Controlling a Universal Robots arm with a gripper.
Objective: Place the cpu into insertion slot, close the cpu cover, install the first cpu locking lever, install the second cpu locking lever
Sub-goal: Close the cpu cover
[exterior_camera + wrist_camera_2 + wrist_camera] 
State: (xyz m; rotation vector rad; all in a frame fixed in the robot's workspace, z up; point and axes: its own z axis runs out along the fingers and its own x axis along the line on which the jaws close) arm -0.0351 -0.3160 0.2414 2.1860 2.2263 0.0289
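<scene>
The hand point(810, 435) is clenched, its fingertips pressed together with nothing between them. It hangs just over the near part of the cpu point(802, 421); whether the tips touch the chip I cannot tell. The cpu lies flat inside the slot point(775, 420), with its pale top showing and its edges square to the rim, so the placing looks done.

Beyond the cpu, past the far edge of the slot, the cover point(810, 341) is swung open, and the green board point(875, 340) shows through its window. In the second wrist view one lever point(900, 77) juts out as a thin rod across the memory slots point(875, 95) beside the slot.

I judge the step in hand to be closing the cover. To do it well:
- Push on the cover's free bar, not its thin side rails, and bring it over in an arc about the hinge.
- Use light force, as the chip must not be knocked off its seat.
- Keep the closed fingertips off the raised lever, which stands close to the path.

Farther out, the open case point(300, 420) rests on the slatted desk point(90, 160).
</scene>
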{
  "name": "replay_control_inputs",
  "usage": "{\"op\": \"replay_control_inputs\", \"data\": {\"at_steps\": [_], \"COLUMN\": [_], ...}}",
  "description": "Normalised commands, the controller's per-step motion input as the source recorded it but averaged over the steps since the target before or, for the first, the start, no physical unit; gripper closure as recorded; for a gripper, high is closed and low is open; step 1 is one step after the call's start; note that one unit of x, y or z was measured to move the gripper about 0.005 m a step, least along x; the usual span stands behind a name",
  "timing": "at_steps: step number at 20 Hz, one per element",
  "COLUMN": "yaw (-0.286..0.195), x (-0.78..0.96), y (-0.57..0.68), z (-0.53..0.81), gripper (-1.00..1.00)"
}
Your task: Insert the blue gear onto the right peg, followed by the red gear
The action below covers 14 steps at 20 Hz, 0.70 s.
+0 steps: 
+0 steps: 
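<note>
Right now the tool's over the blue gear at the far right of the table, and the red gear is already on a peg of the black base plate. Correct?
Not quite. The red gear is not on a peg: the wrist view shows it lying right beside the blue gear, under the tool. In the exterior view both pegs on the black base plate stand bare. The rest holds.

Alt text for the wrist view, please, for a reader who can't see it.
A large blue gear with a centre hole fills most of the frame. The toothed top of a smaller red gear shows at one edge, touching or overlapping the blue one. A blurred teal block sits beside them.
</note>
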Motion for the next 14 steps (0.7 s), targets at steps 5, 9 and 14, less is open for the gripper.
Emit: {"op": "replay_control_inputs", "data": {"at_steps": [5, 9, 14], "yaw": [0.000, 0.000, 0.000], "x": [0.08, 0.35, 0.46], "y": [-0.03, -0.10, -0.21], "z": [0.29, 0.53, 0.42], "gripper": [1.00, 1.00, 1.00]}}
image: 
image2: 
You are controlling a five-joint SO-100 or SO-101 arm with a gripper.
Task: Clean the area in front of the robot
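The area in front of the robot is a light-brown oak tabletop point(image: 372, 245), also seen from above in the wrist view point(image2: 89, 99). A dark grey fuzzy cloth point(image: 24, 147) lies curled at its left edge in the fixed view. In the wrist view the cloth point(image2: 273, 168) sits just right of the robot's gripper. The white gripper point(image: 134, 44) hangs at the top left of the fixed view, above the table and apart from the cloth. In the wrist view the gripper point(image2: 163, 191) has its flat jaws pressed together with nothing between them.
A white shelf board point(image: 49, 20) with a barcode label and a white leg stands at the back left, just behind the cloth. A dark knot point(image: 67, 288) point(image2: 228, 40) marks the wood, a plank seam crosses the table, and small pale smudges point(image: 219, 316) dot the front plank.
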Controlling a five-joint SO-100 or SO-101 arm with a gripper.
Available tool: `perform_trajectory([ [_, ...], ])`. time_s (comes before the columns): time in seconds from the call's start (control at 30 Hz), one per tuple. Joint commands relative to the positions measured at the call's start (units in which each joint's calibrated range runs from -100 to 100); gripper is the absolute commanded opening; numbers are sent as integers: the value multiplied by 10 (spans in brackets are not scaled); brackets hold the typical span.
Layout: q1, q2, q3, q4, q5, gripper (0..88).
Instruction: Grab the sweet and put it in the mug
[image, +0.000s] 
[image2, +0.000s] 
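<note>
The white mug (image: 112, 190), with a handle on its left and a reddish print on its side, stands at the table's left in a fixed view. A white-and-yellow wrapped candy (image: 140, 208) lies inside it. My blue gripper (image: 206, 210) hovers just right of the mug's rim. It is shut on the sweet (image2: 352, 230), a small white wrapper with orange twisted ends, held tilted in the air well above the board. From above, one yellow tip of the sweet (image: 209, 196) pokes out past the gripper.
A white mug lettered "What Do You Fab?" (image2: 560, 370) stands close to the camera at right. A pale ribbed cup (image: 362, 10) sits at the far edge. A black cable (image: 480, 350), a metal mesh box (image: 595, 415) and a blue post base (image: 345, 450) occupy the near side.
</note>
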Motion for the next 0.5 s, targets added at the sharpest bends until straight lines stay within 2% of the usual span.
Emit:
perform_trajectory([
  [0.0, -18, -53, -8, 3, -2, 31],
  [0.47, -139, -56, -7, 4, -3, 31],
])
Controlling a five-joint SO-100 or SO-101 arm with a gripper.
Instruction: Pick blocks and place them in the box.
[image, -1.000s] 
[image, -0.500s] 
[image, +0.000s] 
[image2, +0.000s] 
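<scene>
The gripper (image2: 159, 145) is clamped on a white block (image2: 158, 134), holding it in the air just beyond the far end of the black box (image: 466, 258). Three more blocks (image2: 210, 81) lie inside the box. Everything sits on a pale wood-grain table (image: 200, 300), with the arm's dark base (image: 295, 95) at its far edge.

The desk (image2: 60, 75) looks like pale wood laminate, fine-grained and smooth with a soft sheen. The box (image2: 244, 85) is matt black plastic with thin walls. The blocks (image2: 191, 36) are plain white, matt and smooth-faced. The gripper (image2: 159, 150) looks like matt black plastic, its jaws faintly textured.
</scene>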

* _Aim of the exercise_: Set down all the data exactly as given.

* _Problem solution_:
Controlling a Universal Robots arm with a gripper.
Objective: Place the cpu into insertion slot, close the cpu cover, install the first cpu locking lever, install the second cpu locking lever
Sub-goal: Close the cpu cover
[exterior_camera + wrist_camera_2 + wrist_camera] 
State: (xyz m; rotation vector rad; all in a frame fixed in the robot's workspace, z up; point and axes: its own z axis runs out along the fingers and its own x axis along the line on which the jaws close) arm -0.0351 -0.3160 0.2414 2.1860 2.2263 0.0289
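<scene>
The hand point(810, 435) is clenched, its fingertips pressed together with nothing between them. It hangs just over the near part of the cpu point(802, 421); whether the tips touch the chip I cannot tell. The cpu lies flat inside the slot point(775, 420), with its pale top showing and its edges square to the rim, so the placing looks done.

Beyond the cpu, past the far edge of the slot, the cover point(810, 341) is swung open, and the green board point(875, 340) shows through its window. In the second wrist view one lever point(900, 77) juts out as a thin rod across the memory slots point(875, 95) beside the slot.

I judge the step in hand to be closing the cover. To do it well:
- Push on the cover's free bar, not its thin side rails, and bring it over in an arc about the hinge.
- Use light force, as the chip must not be knocked off its seat.
- Keep the closed fingertips off the raised lever, which stands close to the path.

Farther out, the open case point(300, 420) rests on the slatted desk point(90, 160).
</scene>
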{
  "name": "replay_control_inputs",
  "usage": "{\"op\": \"replay_control_inputs\", \"data\": {\"at_steps\": [_], \"COLUMN\": [_], ...}}",
  "description": "Normalised commands, the controller's per-step motion input as the source recorded it but averaged over the steps since the target before or, for the first, the start, no physical unit; gripper closure as recorded; for a gripper, high is closed and low is open; step 1 is one step after the call's start; note that one unit of x, y or z was measured to move the gripper about 0.005 m a step, least along x; the usual span stands behind a name",
  "timing": "at_steps: step number at 20 Hz, one per element",
  "COLUMN": "yaw (-0.286..0.195), x (-0.78..0.96), y (-0.57..0.68), z (-0.53..0.81), gripper (-1.00..1.00)"
}
Your task: Insert the blue gear onto the right peg, followed by the red gear
The action below covers 14 steps at 20 Hz, 0.70 s.
+0 steps: 
+0 steps: 
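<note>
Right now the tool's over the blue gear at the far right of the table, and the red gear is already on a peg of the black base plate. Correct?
Not quite. The red gear is not on a peg: the wrist view shows it lying right beside the blue gear, under the tool. In the exterior view both pegs on the black base plate stand bare. The rest holds.

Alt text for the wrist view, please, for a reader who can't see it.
A large blue gear with a centre hole fills most of the frame. The toothed top of a smaller red gear shows at one edge, touching or overlapping the blue one. A blurred teal block sits beside them.
</note>
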Motion for the next 14 steps (0.7 s), targets at steps 5, 9 and 14, less is open for the gripper.
Emit: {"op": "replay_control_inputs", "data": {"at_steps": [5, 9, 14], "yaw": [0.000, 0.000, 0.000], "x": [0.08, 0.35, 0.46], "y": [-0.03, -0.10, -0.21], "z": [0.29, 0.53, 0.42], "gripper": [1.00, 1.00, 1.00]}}
image: 
image2: 
You are controlling a five-joint SO-100 or SO-101 arm with a gripper.
Task: Clean the area in front of the robot
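The area in front of the robot is a light-brown oak tabletop point(image: 372, 245), also seen from above in the wrist view point(image2: 89, 99). A dark grey fuzzy cloth point(image: 24, 147) lies curled at its left edge in the fixed view. In the wrist view the cloth point(image2: 273, 168) sits just right of the robot's gripper. The white gripper point(image: 134, 44) hangs at the top left of the fixed view, above the table and apart from the cloth. In the wrist view the gripper point(image2: 163, 191) has its flat jaws pressed together with nothing between them.
A white shelf board point(image: 49, 20) with a barcode label and a white leg stands at the back left, just behind the cloth. A dark knot point(image: 67, 288) point(image2: 228, 40) marks the wood, a plank seam crosses the table, and small pale smudges point(image: 219, 316) dot the front plank.
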Controlling a five-joint SO-100 or SO-101 arm with a gripper.
Available tool: `perform_trajectory([ [_, ...], ])`. time_s (comes before the columns): time in seconds from the call's start (control at 30 Hz), one per tuple. Joint commands relative to the positions measured at the call's start (units in which each joint's calibrated range runs from -100 to 100); gripper is the absolute commanded opening; numbers are sent as integers: the value multiplied by 10 (spans in brackets are not scaled); brackets hold the typical span.
Layout: q1, q2, q3, q4, q5, gripper (0..88).
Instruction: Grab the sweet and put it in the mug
[image, +0.000s] 
[image2, +0.000s] 
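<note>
The white mug (image: 112, 190), with a handle on its left and a reddish print on its side, stands at the table's left in a fixed view. A white-and-yellow wrapped candy (image: 140, 208) lies inside it. My blue gripper (image: 206, 210) hovers just right of the mug's rim. It is shut on the sweet (image2: 352, 230), a small white wrapper with orange twisted ends, held tilted in the air well above the board. From above, one yellow tip of the sweet (image: 209, 196) pokes out past the gripper.
A white mug lettered "What Do You Fab?" (image2: 560, 370) stands close to the camera at right. A pale ribbed cup (image: 362, 10) sits at the far edge. A black cable (image: 480, 350), a metal mesh box (image: 595, 415) and a blue post base (image: 345, 450) occupy the near side.
</note>
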Motion for the next 0.5 s, targets added at the sharpest bends until straight lines stay within 2% of the usual span.
Emit:
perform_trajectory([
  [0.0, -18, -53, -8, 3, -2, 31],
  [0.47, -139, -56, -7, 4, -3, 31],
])
Controlling a five-joint SO-100 or SO-101 arm with a gripper.
Instruction: Pick blocks and place them in the box.
[image, -1.000s] 
[image, -0.500s] 
[image, +0.000s] 
[image2, +0.000s] 
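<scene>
The gripper (image2: 159, 145) is clamped on a white block (image2: 158, 134), holding it in the air just beyond the far end of the black box (image: 466, 258). Three more blocks (image2: 210, 81) lie inside the box. Everything sits on a pale wood-grain table (image: 200, 300), with the arm's dark base (image: 295, 95) at its far edge.

The desk (image2: 60, 75) looks like pale wood laminate, fine-grained and smooth with a soft sheen. The box (image2: 244, 85) is matt black plastic with thin walls. The blocks (image2: 191, 36) are plain white, matt and smooth-faced. The gripper (image2: 159, 150) looks like matt black plastic, its jaws faintly textured.
</scene>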

This output is complete as it stands.